I’ll preface this by saying I love this timeline and have read through the whole thing multiple times.

anyone other than me struggling to care about island Asia? maybe it’s just me.
 
I’ll preface this by saying I love this timeline and have read through the whole thing multiple times.

anyone other than me struggling to care about island Asia? maybe it’s just me.
I personally find it super interesting and engaging because its a relatively new frontier for the Rhomans and its super interesting to see such an ancient empire produce a colonial empire. I totally understand not being interested in it though and soon enough the focus of the tl will be back on constantinople so i dont mind the slight detour thay does a ton of needed worldbuilding
 
I’ll preface this by saying I love this timeline and have read through the whole thing multiple times.

anyone other than me struggling to care about island Asia? maybe it’s just me.
Not really i enjoy this asian updates cause i don't see much alt timelines that goes into detail on the effects of European interference on east and se asia.

And I also live there so its a bonus.
 
I’ll preface this by saying I love this timeline and have read through the whole thing multiple times.

anyone other than me struggling to care about island Asia? maybe it’s just me.

I'm really intrigued because its not only a new frontier for the Romans, and the beginnings of really the Europeans stepping up above their rivals technologically and knowing it, but that it shows how large the diplomatic spheres of the world have become, we're not far off from alliances between the Zeng and Europeans I expect, or at least the Ottomans which is a big deal since the Romans tie them all together.

Further, I'm looking forward to the moment where the Romans start to approach the Vijayanagar in the Indian Ocean. That will be a big political change, forcing Vijayanagar to be much more assertive or risk the Romans operating from both sides of them - now at first, sure the Romans are throwing toll money into Vijayanagar - but that only incentivises find a way to use the South-Easterlies to reliably to their advantage. Suddenly the Romans are making more, and the subcontinent is losing out a significant revenue source throughout history, and that could hurt Vijayanagar enough to force change.

TL;DR - I like this because it sets the stage for the big boy on the block in these stories to let the next big boy in out of complacency.
 
I've said this before but I like the interlude where we look at Africa/Asia because I didn't know anything about those regions of the world in the 16th-17th Century.

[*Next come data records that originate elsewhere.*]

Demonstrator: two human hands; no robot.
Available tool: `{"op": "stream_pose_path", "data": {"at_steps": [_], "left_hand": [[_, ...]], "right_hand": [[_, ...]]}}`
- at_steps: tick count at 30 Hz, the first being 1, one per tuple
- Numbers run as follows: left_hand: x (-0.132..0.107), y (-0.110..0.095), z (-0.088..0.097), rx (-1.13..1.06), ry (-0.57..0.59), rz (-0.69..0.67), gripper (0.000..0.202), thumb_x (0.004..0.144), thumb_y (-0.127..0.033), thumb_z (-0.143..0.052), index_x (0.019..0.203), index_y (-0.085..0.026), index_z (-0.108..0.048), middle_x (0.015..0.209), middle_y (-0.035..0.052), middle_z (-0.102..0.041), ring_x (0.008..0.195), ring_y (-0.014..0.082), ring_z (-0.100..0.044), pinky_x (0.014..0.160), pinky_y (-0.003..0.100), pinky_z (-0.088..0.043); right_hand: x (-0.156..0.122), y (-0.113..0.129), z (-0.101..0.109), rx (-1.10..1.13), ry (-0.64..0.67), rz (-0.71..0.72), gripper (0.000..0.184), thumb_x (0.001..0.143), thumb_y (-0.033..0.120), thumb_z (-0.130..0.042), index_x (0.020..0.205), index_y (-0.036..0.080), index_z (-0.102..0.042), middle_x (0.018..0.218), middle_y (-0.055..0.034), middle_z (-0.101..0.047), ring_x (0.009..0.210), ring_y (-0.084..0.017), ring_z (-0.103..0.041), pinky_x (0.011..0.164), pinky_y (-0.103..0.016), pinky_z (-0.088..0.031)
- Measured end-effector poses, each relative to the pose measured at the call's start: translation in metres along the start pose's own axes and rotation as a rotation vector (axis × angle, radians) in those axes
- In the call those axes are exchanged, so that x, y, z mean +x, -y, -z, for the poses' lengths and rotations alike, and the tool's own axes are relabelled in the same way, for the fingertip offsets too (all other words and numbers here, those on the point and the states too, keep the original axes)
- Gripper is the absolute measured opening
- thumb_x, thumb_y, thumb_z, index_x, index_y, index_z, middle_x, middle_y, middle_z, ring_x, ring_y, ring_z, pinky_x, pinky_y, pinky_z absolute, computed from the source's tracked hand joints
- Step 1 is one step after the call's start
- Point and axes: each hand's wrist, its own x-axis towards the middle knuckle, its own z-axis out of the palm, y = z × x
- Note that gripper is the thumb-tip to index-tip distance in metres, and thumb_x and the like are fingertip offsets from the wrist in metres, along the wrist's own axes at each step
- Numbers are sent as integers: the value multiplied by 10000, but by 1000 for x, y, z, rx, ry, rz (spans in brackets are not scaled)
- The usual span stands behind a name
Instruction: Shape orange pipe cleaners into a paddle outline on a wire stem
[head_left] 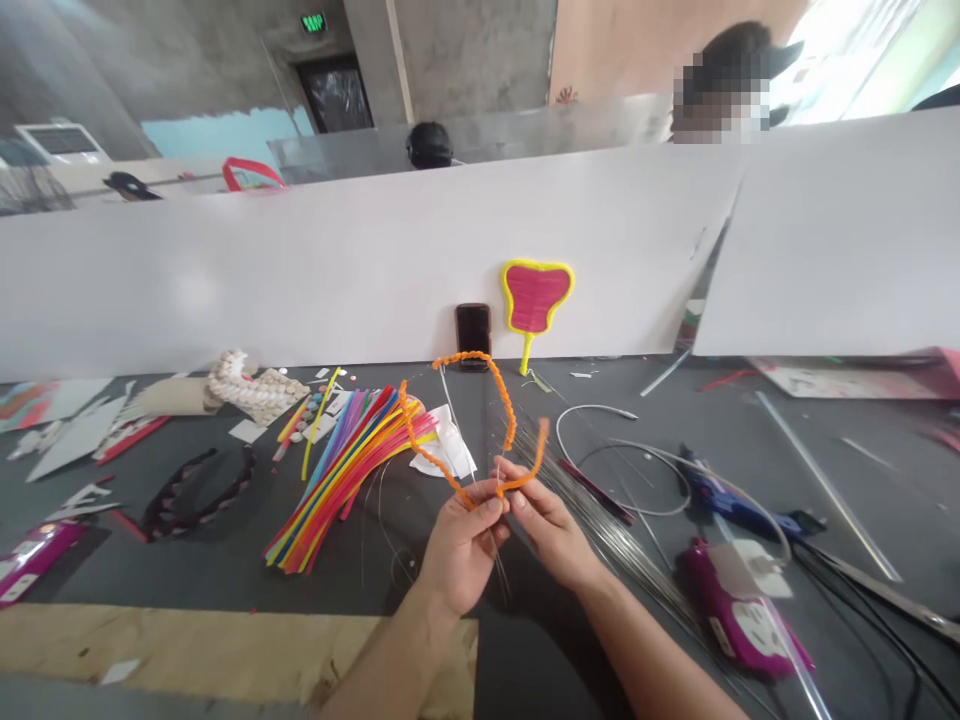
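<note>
My left hand and my right hand meet above the grey table, both pinching an orange pipe cleaner near its twisted base. The pipe cleaner bends up into a loop with one short end sticking out to the right. Thin silver wires run under and beside my right hand. A fanned bundle of coloured pipe cleaners lies just left of my left hand.
A purple glue gun and a blue glue gun lie at the right with cords. A pink and yellow fan and a phone lean on the white divider. A black braided headband lies left. Other people sit beyond the divider.
</note>
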Motion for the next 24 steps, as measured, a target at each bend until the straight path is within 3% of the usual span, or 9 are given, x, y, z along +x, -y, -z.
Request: {"op": "stream_pose_path", "data": {"at_steps": [3,7,13,17,24], "left_hand": [[1,3,-2,29,-22,-27,198,609,-164,-772,794,-139,-709,678,-2,-636,598,56,-536,536,157,-395],[4,6,-1,92,-67,-77,192,608,-167,-765,789,-139,-709,692,5,-644,607,69,-544,550,166,-408],[11,10,5,228,-127,-173,174,592,-170,-767,754,-145,-710,661,8,-649,599,94,-554,563,197,-432],[13,11,9,377,-102,-211,161,615,-178,-748,768,-134,-724,710,39,-679,637,120,-566,608,226,-448],[13,10,8,504,-87,-171,152,616,-198,-757,753,-145,-721,665,13,-660,604,99,-532,631,222,-419]], "right_hand": [[1,3,-1,-7,-146,78,228,845,357,-579,1033,268,-670,1070,-69,-650,973,-201,-629,846,-371,-529],[1,6,-1,-51,-269,99,141,798,319,-631,871,227,-710,882,-66,-700,817,-204,-667,728,-350,-567],[2,6,6,-160,-299,130,110,812,263,-607,851,231,-705,902,-64,-705,857,-205,-661,768,-359,-548],[4,5,6,-69,-296,118,76,789,240,-637,820,226,-705,1006,-73,-696,988,-228,-635,865,-404,-515],[4,3,4,-31,-361,29,87,763,263,-659,829,219,-695,826,-44,-712,775,-187,-665,717,-338,-554]]}}
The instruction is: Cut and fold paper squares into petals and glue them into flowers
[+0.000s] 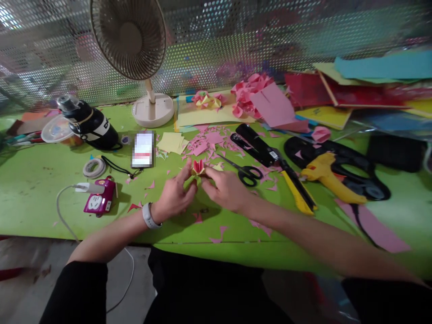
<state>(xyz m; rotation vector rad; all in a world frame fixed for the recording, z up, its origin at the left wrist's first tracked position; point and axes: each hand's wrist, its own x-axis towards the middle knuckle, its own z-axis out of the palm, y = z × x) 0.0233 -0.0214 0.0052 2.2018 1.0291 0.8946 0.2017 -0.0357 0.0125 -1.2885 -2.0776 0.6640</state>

Sure, this is alternate history, but it is grounded in reality so it served as a cool jumping off point for me to do some reading about South/Southeast/East Asia. I understand wanting to get back to Europe though - we sorta left a cliffhanger with the Triunes running roughshod over the HRE and the Ravens' Rebellion/new Bohemian Holy Roman Emperor but I'm thoroughly enjoying this "breather" and a look at how the rest of the world operates.

Also, what @RogueTraderEnthusiast said :)
 
Once we get deep into all of the intrigue in Constantinople I'm gonna miss this vacation to the far east that Mr. B444 took all of us on
 
So, going through the history of Byzantium podcast and I can't help but wonder, how will such a podcast in a *english speaking nation/ world would be differently presented. Also how it would be different in other various ways; such as, would Justinian get as much focus as he did in OTL, with examples of figures such as Andreas Niketas, Theodoros Megas and/or Demetrios Megas (or Basil II, the Bulgar Slayer, but he's OTL)? After all here Justinian wouldn't be the last gasp of Rome/Rhomania as a super power but the man who greatly overextended the empire, had a massive plague happen, which despite the damage it did, kept his expansionistic policies in spite of all common sense and reason, and ultimately weakened the empire so badly it took roughly a thousand years before Rhomania was roughly on par as the superpower of the Mediterranean.

(Though honestly he's probably still weirdly popular in the West, at least in popular culture/pop history, as the "Last true Roman Emperor" in spite of all his major fuck ups.)